Stage 1: WAL Append¶
Purpose¶
Durability: Ensure writes survive crashes/power loss
Mechanism:
async fn put(&self, key: Vec<u8>, value: Vec<u8>) -> Result<()> {
// 1. Append to WAL (synchronous fsync)
self.wal.append(&key, &value).await?;
// 2. Write to memtable (fast, in-memory)

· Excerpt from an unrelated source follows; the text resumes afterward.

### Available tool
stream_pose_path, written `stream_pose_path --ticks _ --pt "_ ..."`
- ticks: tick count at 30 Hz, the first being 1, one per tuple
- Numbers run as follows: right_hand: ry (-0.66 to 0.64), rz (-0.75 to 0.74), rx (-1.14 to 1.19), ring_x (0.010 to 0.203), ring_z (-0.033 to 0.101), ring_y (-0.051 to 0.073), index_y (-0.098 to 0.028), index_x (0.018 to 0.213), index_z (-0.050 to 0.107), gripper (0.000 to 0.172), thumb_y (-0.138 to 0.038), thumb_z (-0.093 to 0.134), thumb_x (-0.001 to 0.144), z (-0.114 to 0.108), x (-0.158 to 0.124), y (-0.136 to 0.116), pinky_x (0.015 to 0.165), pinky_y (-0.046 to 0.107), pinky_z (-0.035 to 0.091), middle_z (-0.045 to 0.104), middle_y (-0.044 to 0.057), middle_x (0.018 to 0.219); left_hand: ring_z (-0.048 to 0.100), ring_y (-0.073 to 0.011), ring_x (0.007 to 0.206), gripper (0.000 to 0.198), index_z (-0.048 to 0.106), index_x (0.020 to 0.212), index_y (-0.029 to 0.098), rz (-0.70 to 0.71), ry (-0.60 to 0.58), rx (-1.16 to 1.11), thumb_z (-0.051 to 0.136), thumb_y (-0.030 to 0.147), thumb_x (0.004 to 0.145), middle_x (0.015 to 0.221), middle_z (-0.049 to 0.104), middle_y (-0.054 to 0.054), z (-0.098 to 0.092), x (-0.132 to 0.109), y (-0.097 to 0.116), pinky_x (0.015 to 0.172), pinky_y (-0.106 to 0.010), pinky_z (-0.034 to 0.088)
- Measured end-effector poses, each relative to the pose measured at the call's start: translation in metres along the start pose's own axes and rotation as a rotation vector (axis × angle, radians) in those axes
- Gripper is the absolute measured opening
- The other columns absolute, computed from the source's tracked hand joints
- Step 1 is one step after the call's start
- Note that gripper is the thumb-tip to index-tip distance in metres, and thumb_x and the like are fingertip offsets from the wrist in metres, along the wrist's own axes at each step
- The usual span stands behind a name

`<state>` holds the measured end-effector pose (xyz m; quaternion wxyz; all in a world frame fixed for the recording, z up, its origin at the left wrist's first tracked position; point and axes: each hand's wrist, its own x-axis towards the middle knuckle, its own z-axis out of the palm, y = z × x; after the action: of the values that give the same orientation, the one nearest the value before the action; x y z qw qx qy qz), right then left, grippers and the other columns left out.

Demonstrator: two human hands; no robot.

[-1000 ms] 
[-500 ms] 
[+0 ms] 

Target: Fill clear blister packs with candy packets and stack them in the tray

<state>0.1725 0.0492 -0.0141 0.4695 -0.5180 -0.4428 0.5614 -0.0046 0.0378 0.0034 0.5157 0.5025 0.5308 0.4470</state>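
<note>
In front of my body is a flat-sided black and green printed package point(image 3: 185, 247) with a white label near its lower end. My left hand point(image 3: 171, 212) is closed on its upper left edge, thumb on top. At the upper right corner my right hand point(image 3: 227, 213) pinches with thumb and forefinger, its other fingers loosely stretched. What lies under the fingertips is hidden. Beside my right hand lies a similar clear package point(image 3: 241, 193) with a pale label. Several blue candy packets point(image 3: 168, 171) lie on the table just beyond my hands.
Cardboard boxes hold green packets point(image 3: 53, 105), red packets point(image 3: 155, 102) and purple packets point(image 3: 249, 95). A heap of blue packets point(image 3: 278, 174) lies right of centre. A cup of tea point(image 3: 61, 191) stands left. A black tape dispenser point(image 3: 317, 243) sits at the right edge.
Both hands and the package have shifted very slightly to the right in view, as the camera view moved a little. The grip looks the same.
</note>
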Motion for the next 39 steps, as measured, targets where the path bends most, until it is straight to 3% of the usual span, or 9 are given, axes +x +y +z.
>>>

self.memtable.insert(key, value);
Ok(())
}
WAL Entry Format:
┌────────────────────────────────────────┐
│ Header (12 bytes) │
│ ├─ Length: u32 (4 bytes) │
│ ├─ CRC32: u32 (4 bytes) │
│ └─ Type: u8 (1 byte: Put/Del) │
├────────────────────────────────────────┤
│ Key Length: u32 (4 bytes) │
├────────────────────────────────────────┤
│ Key Data: [u8; key_len] │
├────────────────────────────────────────┤
│ Value Length: u32 (4 bytes) │
├────────────────────────────────────────┤
│ Value Data: [u8; val_len] │
└────────────────────────────────────────┘
Durability Guarantee:
// WAL append includes fsync before returning
pub async fn append(&mut self, key: &[u8], value: &[u8]) -> Result<()> {
let entry = encode_entry(key, value);
self.file.write_all(&entry).await?;
self.file.sync_all().await?; // ← Blocks until kernel writes to disk
Ok(())
}
Crash Recovery:
// On startup, replay WAL to reconstruct memtable
pub async fn recover(&mut self) -> Result<()> {
for entry in self.wal.read_entries().await? {
match entry.op_type {
OpType::Put => self.memtable.insert(entry.key, entry.value),
OpType::Delete => self.memtable.delete(entry.key),
}
}
Ok(())
}
Performance:
- Latency: 1-2ms (dominated by fsync system call)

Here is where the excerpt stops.